A sister makes herself pure, Sr. Illuminata said, immaculate and pure, not to credit her own soul with sacrifice — her giving up of the world — but to become the sweet, clean antidote to suffering, to pain. ‘You wouldn’t put a dirty cloth to an open wound would you?’
Down here [the laundry] we do our best to transform what is ugly, soiled, stained, don’t we? We send it back into the world like a resurrected soul. We’re like a priest in his confessional, aren’t we?’
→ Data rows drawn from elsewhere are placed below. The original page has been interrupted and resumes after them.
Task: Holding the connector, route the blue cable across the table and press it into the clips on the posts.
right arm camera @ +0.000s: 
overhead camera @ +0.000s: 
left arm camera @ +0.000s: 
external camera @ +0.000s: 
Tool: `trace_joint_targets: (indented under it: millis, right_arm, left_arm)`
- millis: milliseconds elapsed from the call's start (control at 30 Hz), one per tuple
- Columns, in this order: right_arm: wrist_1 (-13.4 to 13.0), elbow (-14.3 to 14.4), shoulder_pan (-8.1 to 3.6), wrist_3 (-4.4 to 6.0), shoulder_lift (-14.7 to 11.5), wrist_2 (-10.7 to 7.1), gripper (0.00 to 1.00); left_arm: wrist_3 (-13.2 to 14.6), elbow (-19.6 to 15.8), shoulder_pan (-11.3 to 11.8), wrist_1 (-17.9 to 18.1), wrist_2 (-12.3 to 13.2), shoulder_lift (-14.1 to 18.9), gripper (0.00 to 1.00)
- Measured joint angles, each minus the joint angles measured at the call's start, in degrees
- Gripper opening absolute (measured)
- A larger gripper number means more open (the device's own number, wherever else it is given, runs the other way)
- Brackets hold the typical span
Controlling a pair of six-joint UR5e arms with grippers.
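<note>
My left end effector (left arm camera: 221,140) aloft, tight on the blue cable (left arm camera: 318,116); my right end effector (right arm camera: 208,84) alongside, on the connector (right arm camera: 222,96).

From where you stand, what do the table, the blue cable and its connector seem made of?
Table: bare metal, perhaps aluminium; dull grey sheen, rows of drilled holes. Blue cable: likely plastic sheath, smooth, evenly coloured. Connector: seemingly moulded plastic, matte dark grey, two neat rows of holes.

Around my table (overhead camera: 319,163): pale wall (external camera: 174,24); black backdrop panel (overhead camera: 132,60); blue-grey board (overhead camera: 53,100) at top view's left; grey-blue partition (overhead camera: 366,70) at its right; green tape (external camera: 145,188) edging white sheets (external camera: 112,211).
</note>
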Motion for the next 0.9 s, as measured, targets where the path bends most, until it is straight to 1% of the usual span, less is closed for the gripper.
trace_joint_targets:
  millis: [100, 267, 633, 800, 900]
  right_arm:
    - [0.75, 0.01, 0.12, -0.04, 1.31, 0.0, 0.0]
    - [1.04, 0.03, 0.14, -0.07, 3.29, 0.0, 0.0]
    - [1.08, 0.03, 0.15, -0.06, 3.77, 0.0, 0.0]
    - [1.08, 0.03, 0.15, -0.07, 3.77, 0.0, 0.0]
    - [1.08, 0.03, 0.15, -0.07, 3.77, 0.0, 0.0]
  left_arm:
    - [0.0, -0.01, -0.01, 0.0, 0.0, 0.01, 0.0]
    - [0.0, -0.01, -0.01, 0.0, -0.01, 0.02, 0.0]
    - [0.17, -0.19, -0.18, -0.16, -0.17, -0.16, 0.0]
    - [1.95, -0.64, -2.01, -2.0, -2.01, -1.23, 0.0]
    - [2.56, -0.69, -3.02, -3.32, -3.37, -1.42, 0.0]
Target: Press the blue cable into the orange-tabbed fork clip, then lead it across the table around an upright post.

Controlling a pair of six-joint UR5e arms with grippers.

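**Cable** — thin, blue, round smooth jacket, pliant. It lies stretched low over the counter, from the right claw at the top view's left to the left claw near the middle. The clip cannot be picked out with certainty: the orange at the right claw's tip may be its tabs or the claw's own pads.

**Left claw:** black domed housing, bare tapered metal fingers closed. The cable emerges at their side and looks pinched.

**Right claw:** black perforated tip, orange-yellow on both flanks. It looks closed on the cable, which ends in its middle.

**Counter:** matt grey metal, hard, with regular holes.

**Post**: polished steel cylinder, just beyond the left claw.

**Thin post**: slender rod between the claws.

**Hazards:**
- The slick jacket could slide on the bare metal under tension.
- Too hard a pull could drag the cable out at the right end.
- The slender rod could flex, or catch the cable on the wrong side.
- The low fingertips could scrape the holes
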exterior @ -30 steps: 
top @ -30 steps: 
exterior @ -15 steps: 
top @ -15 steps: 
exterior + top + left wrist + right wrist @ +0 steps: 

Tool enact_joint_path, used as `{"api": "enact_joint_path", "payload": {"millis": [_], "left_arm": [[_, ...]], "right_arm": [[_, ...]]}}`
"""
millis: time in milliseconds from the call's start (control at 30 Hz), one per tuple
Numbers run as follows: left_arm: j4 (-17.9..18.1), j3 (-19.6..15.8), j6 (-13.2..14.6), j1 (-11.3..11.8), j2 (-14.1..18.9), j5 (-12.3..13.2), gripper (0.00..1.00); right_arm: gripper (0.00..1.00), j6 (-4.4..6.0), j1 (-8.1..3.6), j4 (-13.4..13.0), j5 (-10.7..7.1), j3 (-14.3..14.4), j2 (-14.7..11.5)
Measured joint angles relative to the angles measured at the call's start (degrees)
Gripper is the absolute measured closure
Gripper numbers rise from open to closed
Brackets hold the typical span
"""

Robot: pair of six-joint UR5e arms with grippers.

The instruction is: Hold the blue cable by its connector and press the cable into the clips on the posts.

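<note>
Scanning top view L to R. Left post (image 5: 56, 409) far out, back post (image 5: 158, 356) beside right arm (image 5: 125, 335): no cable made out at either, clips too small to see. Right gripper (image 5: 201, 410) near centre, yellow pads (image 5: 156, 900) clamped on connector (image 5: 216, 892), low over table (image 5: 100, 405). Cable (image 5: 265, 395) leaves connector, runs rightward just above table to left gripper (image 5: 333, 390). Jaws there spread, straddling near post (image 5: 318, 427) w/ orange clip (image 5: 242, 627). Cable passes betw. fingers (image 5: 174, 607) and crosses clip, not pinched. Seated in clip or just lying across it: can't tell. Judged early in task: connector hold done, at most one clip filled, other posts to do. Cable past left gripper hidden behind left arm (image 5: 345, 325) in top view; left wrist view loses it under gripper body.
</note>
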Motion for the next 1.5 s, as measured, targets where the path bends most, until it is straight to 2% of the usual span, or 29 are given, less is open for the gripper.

And such work takes time. It is real toil, both the nursing and the laundering. The work is relentless: the laundering, the restoring to cleanliness and the binding up of wounds with clean cloths take time. And it is time that seems to be the nuns’ greatest sacrifice. Time is what Sally’s father relished, and his refusal to live on someone else’s time actually “endangers others,” including Sally and her mother. At the beginning of the novel we learn of Jim’s relishing of his own time: “Sometimes just the pleasure of being an hour or two late was enough to remind him that he, at least, was his own man, that the hours of his life — and what more precious commodity did he own? — belonged to himself alone.” The nuns launder Jim’s disastrous choice for his own time as best they can. They are only human, and, ultimately, they are guided by their love.

I cannot recommend reading this novel enough—and rereading it as well. It will provoke contemplation and prayer. It is a Catholic book, and it will seep into you like indigo into a clean, pure bolt of cloth.